A bare number is required: the count of lines in the material below that hold the word "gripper".

Data below:
------------------------

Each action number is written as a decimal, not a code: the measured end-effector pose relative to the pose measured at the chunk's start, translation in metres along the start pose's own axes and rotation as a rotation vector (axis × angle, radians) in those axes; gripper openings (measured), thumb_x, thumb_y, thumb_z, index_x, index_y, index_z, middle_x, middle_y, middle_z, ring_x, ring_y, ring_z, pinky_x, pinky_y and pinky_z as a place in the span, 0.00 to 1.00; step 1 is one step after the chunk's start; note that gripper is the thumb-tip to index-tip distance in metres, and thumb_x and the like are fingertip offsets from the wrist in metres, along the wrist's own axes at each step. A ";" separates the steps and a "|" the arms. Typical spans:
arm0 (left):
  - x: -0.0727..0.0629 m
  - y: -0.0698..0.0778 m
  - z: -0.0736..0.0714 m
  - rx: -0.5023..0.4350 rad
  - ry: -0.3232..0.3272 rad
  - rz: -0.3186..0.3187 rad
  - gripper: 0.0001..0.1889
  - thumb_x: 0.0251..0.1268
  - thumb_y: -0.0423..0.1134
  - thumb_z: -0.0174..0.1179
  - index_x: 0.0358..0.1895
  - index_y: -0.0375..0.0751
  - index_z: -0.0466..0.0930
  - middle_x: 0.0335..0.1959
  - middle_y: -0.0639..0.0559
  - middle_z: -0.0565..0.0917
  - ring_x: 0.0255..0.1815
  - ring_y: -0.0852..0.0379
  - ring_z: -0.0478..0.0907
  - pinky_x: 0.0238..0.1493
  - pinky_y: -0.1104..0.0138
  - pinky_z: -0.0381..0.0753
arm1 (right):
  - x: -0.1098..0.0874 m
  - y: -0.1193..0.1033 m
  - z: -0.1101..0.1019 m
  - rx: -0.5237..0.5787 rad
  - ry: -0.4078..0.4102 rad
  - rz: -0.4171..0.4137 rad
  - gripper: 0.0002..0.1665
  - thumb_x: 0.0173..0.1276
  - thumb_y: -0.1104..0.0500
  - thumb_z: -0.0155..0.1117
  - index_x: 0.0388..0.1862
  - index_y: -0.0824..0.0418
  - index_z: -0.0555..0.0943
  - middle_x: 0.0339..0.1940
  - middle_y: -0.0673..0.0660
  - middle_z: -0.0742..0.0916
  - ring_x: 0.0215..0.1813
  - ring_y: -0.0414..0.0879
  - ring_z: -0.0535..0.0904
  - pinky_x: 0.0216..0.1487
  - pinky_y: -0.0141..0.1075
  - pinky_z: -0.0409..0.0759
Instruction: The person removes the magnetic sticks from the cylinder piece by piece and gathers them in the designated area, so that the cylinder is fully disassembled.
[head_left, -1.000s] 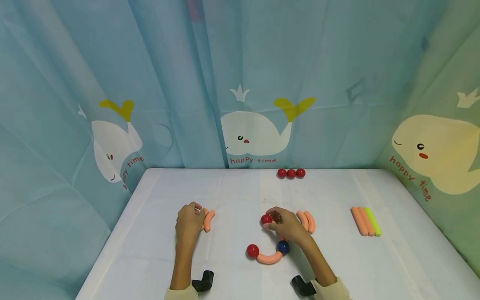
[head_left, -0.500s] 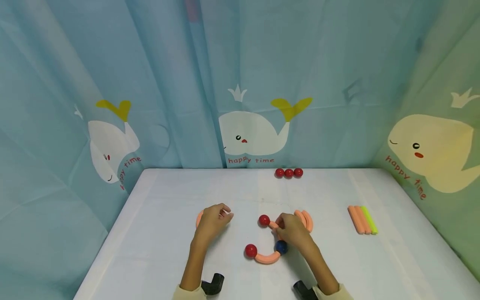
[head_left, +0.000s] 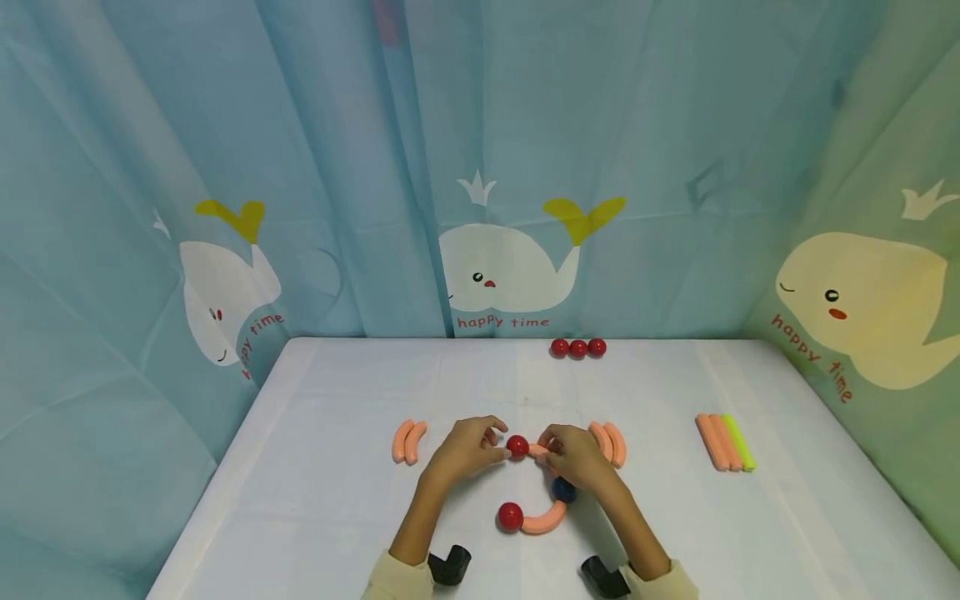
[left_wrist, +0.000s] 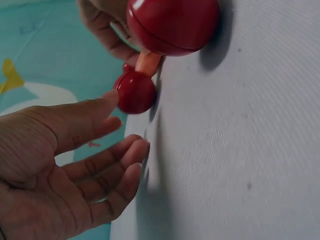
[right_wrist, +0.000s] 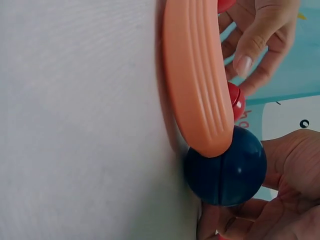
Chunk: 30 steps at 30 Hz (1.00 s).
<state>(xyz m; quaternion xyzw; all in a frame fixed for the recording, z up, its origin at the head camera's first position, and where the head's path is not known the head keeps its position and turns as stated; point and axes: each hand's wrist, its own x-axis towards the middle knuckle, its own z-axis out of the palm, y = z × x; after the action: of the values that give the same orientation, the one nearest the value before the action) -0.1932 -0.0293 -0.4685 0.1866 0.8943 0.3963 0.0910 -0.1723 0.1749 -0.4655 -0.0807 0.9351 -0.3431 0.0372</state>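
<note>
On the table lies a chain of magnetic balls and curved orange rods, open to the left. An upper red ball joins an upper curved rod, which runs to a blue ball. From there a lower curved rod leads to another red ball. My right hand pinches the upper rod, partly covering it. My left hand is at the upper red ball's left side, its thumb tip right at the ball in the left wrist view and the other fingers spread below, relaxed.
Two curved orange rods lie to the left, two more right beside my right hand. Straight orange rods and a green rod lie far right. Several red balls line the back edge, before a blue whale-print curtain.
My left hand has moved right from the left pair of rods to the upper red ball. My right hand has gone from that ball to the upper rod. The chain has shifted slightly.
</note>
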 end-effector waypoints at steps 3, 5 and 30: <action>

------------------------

The answer:
3